_Problem description_
Images are not part of the copy; transcribe all the data exactly.

_Data segment_
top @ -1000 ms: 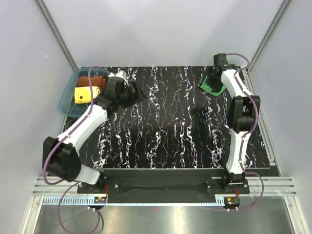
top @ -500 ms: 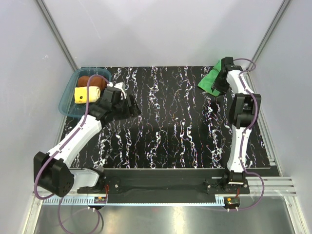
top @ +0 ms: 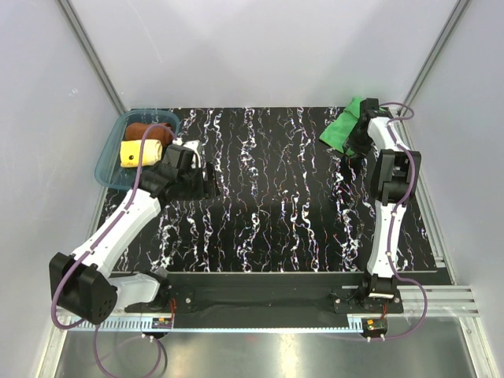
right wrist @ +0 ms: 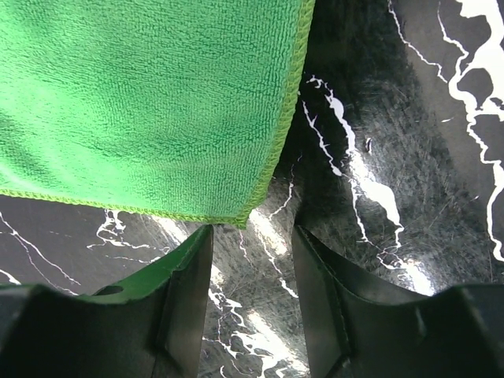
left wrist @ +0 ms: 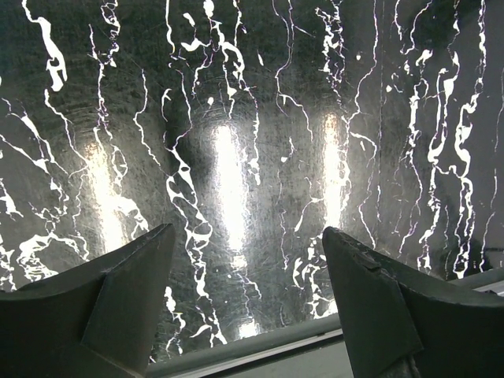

_Your response_
top @ -1000 ms: 
top @ -500 ms: 
top @ +0 ms: 
right wrist @ +0 ms: 
left wrist @ +0 ms: 

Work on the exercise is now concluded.